When is it Time to Refer to Psychiatry?
James Peacey, MD
PAL Consultant
It is not news that there are workforce issues in the field of child and adolescent psychiatry. Primary care practices have stepped up, increasing the amount of mental health diagnosis and treatment provided there. From the vantagepoint of the Partnership Access Line, it is not unusual that callers are well versed in diagnosing ADHD and prescribing treatments consistent with published guidelines. They have become familiar with measurement-based care of anxiety and depression and have developed comfort using SSRIs and changing treatment when problems with side effects or lack of response occur. They have become familiar with monitoring treatments that have been started in psychiatric settings, and they know when to refer for evidence-based psychotherapies. But there are situations and conditions where psychiatric evaluation and management is still needed that typically include elements of complexity, seriousness, and lack of treatment response. A more specific list of problems leading to psychiatry referral would include complex comorbidity, psychosis or mania, persisting problems with treatment response, dangerousness, problems with support network, needed access to specialized treatments, and/or patient wanting to see a psychiatrist. Many of these problems can be seen in a single case. For example, it is not farfetched to see a 15-year-old with gestational substance exposure, early trauma and family history of unspecified chronic mental illness who presented in early elementary years with learning difficulty and ADHD and then had worsening depression and anxiety in middle school. Now on their third antidepressant combined with their stimulant treatment, they are complaining of mood swings, have started cutting, are using marijuana and have been to the ED twice in the past month for suicidal crises. They are failing classes. Divorced parents disagree on what treatment should be.
Even when it is clear that a psychiatry referral would be appropriate, barriers to access are often present. The most immediate access is usually through hospitalization. Even when that is possible, the crises may be managed, but results can be disappointing with regard to other goals of diagnostic clarification and finding a more effective medication treatment. Practices with integrated mental health services often enjoy the best psychiatric support with clear procedures for referral and short wait times. But for most practices, long wait times before a psychiatric appointment are typical. Community mental health settings that serve patients with Medicaid plans can have their own referral procedures depending on the patient’s engagement in therapy. Patients with insurance but otherwise limited means may not mention that high out of pocket expense was the reason they never followed up on the referral you provided. In some localities, there is a perception or reality that there are no psychiatrists available. And after a period of psychiatric treatment, patients may return to you with their condition improved but on medications less familiar to you and for reasons that aren't clear. And when symptoms return or side effects emerge, it may not be obvious what to do next.

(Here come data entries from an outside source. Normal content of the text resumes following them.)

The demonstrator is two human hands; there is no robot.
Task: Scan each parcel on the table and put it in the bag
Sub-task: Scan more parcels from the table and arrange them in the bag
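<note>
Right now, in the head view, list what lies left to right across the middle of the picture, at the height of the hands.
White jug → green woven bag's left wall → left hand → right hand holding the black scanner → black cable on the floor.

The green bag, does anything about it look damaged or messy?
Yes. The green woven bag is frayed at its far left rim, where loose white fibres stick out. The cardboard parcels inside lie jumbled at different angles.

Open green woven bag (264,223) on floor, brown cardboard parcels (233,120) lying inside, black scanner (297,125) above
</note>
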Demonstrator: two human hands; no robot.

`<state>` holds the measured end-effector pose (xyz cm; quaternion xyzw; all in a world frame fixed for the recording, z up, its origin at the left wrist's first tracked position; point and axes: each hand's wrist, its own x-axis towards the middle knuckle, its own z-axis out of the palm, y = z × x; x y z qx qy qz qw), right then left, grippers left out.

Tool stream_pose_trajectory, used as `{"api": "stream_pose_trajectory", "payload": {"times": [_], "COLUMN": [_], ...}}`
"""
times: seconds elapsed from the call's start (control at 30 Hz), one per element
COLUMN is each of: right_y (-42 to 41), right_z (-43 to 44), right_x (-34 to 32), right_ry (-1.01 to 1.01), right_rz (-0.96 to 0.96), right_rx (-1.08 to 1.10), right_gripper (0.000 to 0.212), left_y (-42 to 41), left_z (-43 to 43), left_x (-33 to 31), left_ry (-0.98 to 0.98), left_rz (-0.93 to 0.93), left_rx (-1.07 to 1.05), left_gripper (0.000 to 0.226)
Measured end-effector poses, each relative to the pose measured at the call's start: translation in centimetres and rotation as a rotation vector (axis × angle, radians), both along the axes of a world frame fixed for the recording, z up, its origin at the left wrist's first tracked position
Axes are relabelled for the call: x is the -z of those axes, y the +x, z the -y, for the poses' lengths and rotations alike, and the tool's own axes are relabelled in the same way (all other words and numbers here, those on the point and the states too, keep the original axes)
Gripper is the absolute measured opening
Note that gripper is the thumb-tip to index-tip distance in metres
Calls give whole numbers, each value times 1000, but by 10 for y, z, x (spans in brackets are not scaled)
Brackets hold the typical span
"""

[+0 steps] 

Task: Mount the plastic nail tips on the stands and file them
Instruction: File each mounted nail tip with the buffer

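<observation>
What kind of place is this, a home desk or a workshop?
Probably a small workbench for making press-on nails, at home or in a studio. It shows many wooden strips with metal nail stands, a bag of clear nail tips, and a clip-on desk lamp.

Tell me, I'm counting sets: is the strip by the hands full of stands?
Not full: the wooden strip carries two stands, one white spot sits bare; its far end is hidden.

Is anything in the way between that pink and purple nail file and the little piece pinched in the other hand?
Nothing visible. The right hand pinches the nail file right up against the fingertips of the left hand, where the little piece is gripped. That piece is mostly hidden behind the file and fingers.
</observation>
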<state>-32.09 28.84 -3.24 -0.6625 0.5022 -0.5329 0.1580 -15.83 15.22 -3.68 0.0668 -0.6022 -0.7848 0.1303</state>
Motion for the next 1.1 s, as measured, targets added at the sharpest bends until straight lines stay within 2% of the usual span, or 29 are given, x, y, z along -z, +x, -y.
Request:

So, consider the following when considering psychiatry referrals. Begin talking with families early about the possibility of psychiatric referral when red flags begin to appear and anticipate the wait that will likely be necessary once a referral is made. PAL Social Work can help with referrals. The shift to telemedicine during the pandemic has made access to psychiatric services possible now for some traditionally underserved areas. Use the Partnership Access Line for help with management during the wait for a psychiatric appointment. If possible, communicate directly with the psychiatrist or psychiatric nurse practitioner before, during and after specialty care. That will improve the chances that your questions and concerns are addressed, that you understand the rationale for any treatment changes, and that you may get ideas for what to do next based on future course of illness. Another consequence of the shift to telemedicine is that psychiatric practices may be more dependent on primary care for monitoring parameters such as growth, vital signs and labs. Good communication and effective sharing of treatment usually leads to greater willingness of psychiatrists to see your patients back when needed or to take new referrals from your practice. The roles of and relationship between primary care and psychiatric specialty care in addressing mental health treatment needs of patients have changed a lot in recent years and will likely continue to change. We all share in the goal of best outcomes for patients.